Problem. Every line of the listing below is to be repeated exactly; the pictures stay out.

Recorded information.
-*-

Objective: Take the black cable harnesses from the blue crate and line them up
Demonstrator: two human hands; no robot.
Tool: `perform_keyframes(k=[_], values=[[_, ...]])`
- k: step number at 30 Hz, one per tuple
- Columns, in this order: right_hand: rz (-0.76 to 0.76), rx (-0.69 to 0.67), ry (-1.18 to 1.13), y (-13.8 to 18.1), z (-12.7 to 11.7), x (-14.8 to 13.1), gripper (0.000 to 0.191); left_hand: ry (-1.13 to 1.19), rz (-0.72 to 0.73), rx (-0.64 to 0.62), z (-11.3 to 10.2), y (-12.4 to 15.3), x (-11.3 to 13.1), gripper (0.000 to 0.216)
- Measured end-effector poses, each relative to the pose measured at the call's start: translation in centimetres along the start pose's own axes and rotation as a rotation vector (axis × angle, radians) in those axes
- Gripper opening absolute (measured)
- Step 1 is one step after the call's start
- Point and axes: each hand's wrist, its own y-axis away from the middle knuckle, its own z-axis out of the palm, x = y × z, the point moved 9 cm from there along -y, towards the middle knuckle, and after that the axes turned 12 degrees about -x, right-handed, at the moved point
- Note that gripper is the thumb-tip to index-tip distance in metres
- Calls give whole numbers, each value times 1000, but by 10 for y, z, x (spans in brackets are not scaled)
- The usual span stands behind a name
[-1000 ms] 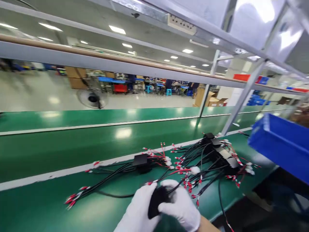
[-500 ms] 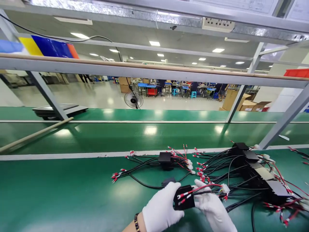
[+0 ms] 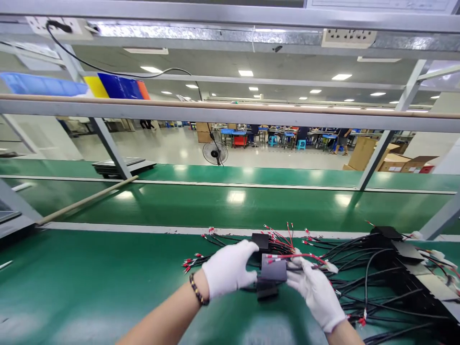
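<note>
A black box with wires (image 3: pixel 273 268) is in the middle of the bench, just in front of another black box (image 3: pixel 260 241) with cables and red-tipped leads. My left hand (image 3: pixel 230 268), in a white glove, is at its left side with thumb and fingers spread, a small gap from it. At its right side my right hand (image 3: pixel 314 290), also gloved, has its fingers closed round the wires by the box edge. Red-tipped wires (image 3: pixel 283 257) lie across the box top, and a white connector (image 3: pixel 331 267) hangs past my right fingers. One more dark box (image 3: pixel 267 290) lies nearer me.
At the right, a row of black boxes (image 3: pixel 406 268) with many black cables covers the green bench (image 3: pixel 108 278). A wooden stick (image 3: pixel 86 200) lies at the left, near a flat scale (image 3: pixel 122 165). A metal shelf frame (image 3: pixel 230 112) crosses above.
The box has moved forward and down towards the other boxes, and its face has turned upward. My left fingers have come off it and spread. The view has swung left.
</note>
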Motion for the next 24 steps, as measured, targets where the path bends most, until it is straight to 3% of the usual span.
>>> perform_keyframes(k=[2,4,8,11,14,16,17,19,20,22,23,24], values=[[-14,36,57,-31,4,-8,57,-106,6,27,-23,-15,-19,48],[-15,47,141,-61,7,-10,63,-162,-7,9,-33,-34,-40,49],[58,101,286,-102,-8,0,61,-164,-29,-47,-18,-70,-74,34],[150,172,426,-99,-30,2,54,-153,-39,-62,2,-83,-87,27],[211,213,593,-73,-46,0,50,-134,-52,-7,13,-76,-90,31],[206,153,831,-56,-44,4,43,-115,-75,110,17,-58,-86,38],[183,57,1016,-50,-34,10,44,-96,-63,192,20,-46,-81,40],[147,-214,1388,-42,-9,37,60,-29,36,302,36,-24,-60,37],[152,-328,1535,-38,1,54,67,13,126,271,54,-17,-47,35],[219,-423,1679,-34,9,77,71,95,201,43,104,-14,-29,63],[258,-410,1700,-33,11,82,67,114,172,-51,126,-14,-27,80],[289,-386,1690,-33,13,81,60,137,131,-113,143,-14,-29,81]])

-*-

Exercise result.
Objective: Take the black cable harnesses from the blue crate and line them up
Demonstrator: two human hands; no robot.
Tool: `perform_keyframes(k=[_], values=[[_, ...]])`
- k: step number at 30 Hz, one per tuple
- Columns, in this order: right_hand: rz (-0.76 to 0.76), rx (-0.69 to 0.67), ry (-1.18 to 1.13), y (-13.8 to 18.1), z (-12.7 to 11.7), x (-14.8 to 13.1), gripper (0.000 to 0.191); left_hand: ry (-1.13 to 1.19), rz (-0.72 to 0.73), rx (-0.64 to 0.62), z (-11.3 to 10.2), y (-12.4 to 15.3), x (-11.3 to 13.1), gripper (0.000 to 0.216)
- Measured end-effector poses, each relative to the pose measured at the call's start: translation in centimetres along the start pose's own axes and rotation as a rotation vector (axis × angle, radians) in those axes
- Gripper opening absolute (measured)
- Step 1 is one step after the call's start
- Point and axes: each hand's wrist, its own y-axis away from the middle knuckle, its own z-axis out of the palm, x = y × z, the point moved 9 cm from there along -y, towards the middle knuckle, and after that the axes turned 12 degrees about -x, right-handed, at the moved point
- Note that gripper is the thumb-tip to index-tip distance in metres
- Calls give whole numbers, each value times 1000, but by 10 for y, z, x (spans in brackets are not scaled)
- The usual span stands behind a name
[-1000 ms] 
[-500 ms] 
[+0 ms] 
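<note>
A black box with wires (image 3: pixel 273 268) is in the middle of the bench, just in front of another black box (image 3: pixel 260 241) with cables and red-tipped leads. My left hand (image 3: pixel 230 268), in a white glove, is at its left side with thumb and fingers spread, a small gap from it. At its right side my right hand (image 3: pixel 314 290), also gloved, has its fingers closed round the wires by the box edge. Red-tipped wires (image 3: pixel 283 257) lie across the box top, and a white connector (image 3: pixel 331 267) hangs past my right fingers. One more dark box (image 3: pixel 267 290) lies nearer me.
At the right, a row of black boxes (image 3: pixel 406 268) with many black cables covers the green bench (image 3: pixel 108 278). A wooden stick (image 3: pixel 86 200) lies at the left, near a flat scale (image 3: pixel 122 165). A metal shelf frame (image 3: pixel 230 112) crosses above.
The box has moved forward and down towards the other boxes, and its face has turned upward. My left fingers have come off it and spread. The view has swung left.
</note>
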Motion for the next 24 steps, as measured, targets where the path bends most, until it is straight to 3% of the usual span.
>>> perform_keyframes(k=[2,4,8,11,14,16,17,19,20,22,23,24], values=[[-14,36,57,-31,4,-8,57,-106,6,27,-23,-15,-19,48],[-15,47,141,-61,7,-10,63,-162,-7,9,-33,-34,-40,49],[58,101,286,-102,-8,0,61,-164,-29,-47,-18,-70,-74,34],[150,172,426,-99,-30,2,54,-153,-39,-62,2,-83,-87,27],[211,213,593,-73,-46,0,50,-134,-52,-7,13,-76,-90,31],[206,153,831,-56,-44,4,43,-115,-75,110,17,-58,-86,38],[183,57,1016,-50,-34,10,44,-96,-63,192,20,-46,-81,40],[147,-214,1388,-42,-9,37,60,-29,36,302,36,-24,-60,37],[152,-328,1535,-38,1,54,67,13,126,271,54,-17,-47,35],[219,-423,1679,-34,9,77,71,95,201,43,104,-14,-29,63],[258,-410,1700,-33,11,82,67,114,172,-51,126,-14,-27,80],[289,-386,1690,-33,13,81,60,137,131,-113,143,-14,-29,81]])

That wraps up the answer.